First Latin edition, in the translation by Heinrich Schmitz, of one of the most accomplished and successful 17th-century machine books. It first appeared in German at Nuremberg in 1661. The Latin edition was reprinted in 1686, the German edition in 1673, 1703 and 1705.
"It was in Germany that two of the most eminent engineering visionaries lived. The first of these was Georg Andreas Böckler who published a truly remarkable book […] called Theatrum Machinarum Novum, written and illustrated as a record of the progress of the art of engineering […] As one might gather, not just from the title page but from a knowledge of the general conditions pertaining in Germany after the Thirty Years' War, Böckler's acquaintance with machinery was restricted almost entirely to mills of one sort or another. In most of these, regardless of the motive power, he depicts the precursor of the geared transmission familiar to this day. The seventeenth-century engineers had neither the theoretical knowledge nor the technical equipment to design and shape gear-wheels which would mesh with minimum friction. In fact, friction as such, although made use of in such applications as the sack-lift in a mill, was little understood. The construction of pinions to mesh with larger gear-wheels had yet to assume the form common today. However, the problem of shifting the direction of rotation of a drive through 90° was solved by the invention of the wallower driven either by a contrite wheel (a wooden wheel with tooth pegs protruding around the circumference parallel to the axis) or by a cogwheel having teeth projecting radially around the circumference at right-angles to the axis […] The wallower comprised two discs of wood, each drilled with a matching set of concentric holes near the perimeter. The discs, usually with square centre bores to aid fixing and to transmit rotary motion, were mounted on a shaft separate by a gap of as much as the mechanism dictated, and threaded through the holes, from one disc to the next, were wooden rods. The result looked not unlike a birdcage or lantern, hence its more common name. When it was meshed with a large wheel having suitably spaced wooden pegs around either its diameter (the contrite) or its periphery (the cog), depending on whether parallel or perpendicular motion was desired, a serviceable gear train was the result. Friction, though cut efficiency drastically. All this is depicted in Böckler's Theatre of New Machines, but what is a far more striking feature of the illustrations is the constant recurrence of the germ of perpetual motion" (Arthur W.J.G. Ord-Hume, Perpetual Motion. The History of an Obsession, Kempton IL, 2005, pp. 47-48).
The strongly inked plates show hydraulic and mechanical machines powered by intricate systems of wheels that employ water, wind, weights, animal or human power, or some combination of these. These machines include many curious inventions applicable to all trades and human activities, such as paper and grain mills, drilling machines, roasting machines, water pumps, wood saws, blowing machines, fire engines, roasting spits, and so on.

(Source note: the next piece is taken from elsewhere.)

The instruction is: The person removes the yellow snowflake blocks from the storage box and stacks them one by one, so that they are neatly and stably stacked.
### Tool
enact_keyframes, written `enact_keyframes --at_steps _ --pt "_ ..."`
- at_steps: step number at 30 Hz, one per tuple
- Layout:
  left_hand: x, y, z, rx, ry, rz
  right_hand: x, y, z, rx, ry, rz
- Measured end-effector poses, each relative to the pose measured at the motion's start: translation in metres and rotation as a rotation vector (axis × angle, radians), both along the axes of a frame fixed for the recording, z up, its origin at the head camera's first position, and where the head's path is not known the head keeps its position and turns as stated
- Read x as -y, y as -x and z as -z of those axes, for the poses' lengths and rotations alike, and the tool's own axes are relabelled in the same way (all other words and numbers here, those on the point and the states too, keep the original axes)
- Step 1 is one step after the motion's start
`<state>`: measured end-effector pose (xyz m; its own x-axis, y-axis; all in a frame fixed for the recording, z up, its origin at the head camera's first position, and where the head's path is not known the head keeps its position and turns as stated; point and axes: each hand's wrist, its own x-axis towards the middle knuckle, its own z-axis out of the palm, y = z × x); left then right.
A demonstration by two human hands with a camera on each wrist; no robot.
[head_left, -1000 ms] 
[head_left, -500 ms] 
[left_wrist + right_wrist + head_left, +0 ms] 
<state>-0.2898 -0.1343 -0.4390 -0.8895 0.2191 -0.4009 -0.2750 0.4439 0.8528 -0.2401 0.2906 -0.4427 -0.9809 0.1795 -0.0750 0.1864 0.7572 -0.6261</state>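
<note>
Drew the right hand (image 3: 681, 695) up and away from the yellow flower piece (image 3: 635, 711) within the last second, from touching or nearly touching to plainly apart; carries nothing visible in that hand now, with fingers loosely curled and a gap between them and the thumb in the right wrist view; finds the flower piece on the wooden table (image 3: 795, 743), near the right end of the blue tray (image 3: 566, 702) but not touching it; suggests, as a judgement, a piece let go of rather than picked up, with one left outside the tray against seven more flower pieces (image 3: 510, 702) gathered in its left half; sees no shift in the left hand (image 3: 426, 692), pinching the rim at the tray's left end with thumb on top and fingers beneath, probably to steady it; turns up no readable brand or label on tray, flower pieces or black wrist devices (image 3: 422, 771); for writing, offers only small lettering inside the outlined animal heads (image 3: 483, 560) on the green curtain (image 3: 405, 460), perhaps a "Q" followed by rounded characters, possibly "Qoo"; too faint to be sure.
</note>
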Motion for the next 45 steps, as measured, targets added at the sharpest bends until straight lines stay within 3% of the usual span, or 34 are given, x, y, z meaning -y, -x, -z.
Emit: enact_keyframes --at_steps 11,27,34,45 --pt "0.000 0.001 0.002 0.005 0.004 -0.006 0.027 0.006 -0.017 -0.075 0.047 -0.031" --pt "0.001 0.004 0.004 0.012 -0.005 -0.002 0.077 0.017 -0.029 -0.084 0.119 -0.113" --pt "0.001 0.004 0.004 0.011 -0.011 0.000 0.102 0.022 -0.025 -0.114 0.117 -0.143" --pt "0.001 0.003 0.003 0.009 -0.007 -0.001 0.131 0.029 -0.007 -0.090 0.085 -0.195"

In particular, plate 5 pictures a hand mill for making ink for copperplate printing; plates 34, 36, 37, 41, 46, 47, and 59 depict mills used for grinding flour and sharpening stones, tools and knives; plate 72 shows a 'fulling mill' for pounding cloths to clean them; plates 73 and 74, considered as "the clearest delineation of the art to this date" (D. Hunter, The literature of papermaking 1390-1800, New York, 1971, p. 18), illustrate in detail paper-making by showing the linen rags being pulped with water-powered hammers, while the vatman stands ready with a mould, the coucher presses the post, and the drying sheets hang on ropes above, ready to be sized, calendared, gathered into reams, and packaged; the last plate (154) is remarkable for its depiction of a fire engine water pump made by the Nuremberg inventor Hans Hautsch in 1658, which is considered as the basis of the modern fire engine.
A comparison of Böckler's work with earlier machine books illustrates how "the focal point within the illustrations has shifted from the human to the mechanical […] Böckler shows a more developed awareness of how machines alter the status of workers was well as owners in his seventeenth-century illustrations. In one, a curtain has been drawn aside to reveal a couple at leisure eating dinner while the mill, tended by workers, operates on the floor beneath them (plate 53). Here the machine begins to determine the roles played by humans. The various illustrations portraying humans attentively watching a machine's operation indicate even further the centrality of the apparatus in the drama being portrayed" (K.J. Knoespel, Gazing on Technology: Theatrum Mechanorum and the Assimilation of Renaissance Machinery, in: "Literature and Technology", M.L. Greenberg & L. Schachterle, eds., London-Toronto, 1992, p. 110).
Born in Cronheim, Böckler was mostly active as an architect in Nuremberg. In addition to the present work he is the author of the Architectura curiosa nova (Nuremberg, 1664), which dealt with hydrodynamics applied to water-jets, fountains and wells. Böckler died in Ansbach in 1667.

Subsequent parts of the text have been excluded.